(EXERCISE)
Your answer should consist only of the lines below from the one with "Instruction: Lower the" through the one with "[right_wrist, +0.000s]", copied exactly.
START GIVEN INFORMATION
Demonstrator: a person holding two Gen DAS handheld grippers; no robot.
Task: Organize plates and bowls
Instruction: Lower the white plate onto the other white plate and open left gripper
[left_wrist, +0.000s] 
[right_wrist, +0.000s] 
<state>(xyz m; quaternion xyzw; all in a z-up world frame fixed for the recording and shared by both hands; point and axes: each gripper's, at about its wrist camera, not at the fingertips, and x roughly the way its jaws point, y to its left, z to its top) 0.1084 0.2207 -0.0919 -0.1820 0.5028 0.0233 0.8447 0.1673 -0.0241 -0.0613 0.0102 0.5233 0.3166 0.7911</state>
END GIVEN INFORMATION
(ANSWER BOX)
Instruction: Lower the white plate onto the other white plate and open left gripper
[left_wrist, +0.000s] 
[right_wrist, +0.000s] 

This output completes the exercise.